Pistachio Pomegranate Crunch

15 Nov

This beautiful and powerful combination says hello Autumn like no other. It’s the perfect snack/dessert for the transition into the colder weather. Do you get that sweets craving in the mid afternoon? Me too. This is a very low calorie, protein rich antioxidant packed solution for that uncomfortable hunger that tends to turn on the sign for candy bar at the first moment you have it. But then, you come back to our senses and try to do something nicer to yourself. Like this crunchy snack.

Ayurvedic medicine considers pistachios an excellent tonic for the whole body.  I prefer using unsalted pistachios for this. And according still to the same ancient healing science from India, the pomegranate’s bitter and astringent flavors are beneficial for a congested liver – and a heart tonic and blood purifier on top of that. If you are too lazy to get the seeds out of the pomegranate, think of it as a Zen opportunity to practice patience and persistence.

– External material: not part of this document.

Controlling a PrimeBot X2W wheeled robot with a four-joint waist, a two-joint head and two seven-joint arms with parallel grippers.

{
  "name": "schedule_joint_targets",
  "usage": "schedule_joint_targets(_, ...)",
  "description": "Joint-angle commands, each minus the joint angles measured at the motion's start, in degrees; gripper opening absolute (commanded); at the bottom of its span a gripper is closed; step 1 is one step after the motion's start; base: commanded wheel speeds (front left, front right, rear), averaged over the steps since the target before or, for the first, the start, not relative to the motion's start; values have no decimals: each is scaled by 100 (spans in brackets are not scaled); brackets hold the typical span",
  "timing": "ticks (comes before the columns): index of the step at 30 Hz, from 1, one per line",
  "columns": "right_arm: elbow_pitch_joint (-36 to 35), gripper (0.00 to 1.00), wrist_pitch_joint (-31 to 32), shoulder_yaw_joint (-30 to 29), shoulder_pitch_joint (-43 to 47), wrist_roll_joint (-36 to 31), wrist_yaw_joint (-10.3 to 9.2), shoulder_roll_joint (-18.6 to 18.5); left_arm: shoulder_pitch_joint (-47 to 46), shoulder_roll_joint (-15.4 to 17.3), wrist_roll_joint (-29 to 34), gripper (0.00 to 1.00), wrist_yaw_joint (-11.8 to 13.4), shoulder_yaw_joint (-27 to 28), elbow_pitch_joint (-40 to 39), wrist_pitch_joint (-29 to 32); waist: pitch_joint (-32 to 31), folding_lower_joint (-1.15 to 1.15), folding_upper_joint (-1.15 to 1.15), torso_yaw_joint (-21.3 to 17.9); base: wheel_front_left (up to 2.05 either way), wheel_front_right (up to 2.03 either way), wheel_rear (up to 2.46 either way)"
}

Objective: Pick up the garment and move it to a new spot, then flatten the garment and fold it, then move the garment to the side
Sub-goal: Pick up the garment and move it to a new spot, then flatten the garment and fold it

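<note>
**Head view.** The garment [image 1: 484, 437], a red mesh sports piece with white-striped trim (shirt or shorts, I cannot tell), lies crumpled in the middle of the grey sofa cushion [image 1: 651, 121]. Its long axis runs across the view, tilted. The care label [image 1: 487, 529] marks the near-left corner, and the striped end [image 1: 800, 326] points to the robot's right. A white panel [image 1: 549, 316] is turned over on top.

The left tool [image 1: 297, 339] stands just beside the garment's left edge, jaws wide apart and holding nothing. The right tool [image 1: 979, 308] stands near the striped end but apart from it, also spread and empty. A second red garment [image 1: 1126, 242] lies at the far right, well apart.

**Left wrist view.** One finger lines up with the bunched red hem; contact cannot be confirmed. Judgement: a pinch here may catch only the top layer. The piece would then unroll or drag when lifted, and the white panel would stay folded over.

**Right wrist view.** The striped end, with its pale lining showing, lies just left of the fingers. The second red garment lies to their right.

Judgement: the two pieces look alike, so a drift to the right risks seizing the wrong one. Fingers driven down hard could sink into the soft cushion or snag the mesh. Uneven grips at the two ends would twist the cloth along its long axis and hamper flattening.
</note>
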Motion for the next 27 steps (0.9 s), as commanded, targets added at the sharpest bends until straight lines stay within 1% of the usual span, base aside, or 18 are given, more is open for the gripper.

I find that this crunch combo works wonders in a cheese plate, specially sided with a triple cream Brie or a petit Basque. Throw in some goat cheese and those little juicy rubies will really shine. But then forget about all that low calorie pep talk above. But hey, what’s life without some yummy cheese every once in a while? Just make sure the crunch over a cheese plate is reserved for special occasions.

Persimmon Papaya Salad

5 Nov

The hachiya persimmon is pretty much my favorite fruit of all – and coming from a fruit lover like I am, that means a lot. But that’s not a fruit for amateurs: you have to know when it’s ripe – about exactly when it looks like it’s almost going bad. Then it’s all juice and creamy and so messy it’s almost hard to eat. I usually cut it in quarters and scoop the meat out with a spoon. It’s sweet, flavorful and has got that life giving power in it, oozes with prana. And then there’s papaya – I grew up eating it in Brazil, it’s good for you, I like it but it’s kind of bland. So I came up with this fruit salad which has a nice ton sur ton visual to it and it’s simple yet full of surprises.

2 ripe hachiya ripe persimmons, cut in slices

2 cups cubed ripe papaya

Just mix the fruit and serve it in bowls.

But if you want to kick it up a notch, let’s say, in a dinner party, try sprinkling some cinnamon on it. Or the grainy contents of a vanilla bean (sooo good!). And to enrich it, you could serve it a la mode, with a scoop of vanilla ice cream on the side. Or if you want to go richer but vegan, try doing it a la mode tropicale, with dairy free coconut ice cream. My favorite brand is Coconut Bliss, in particular their Naked Coconut flavor.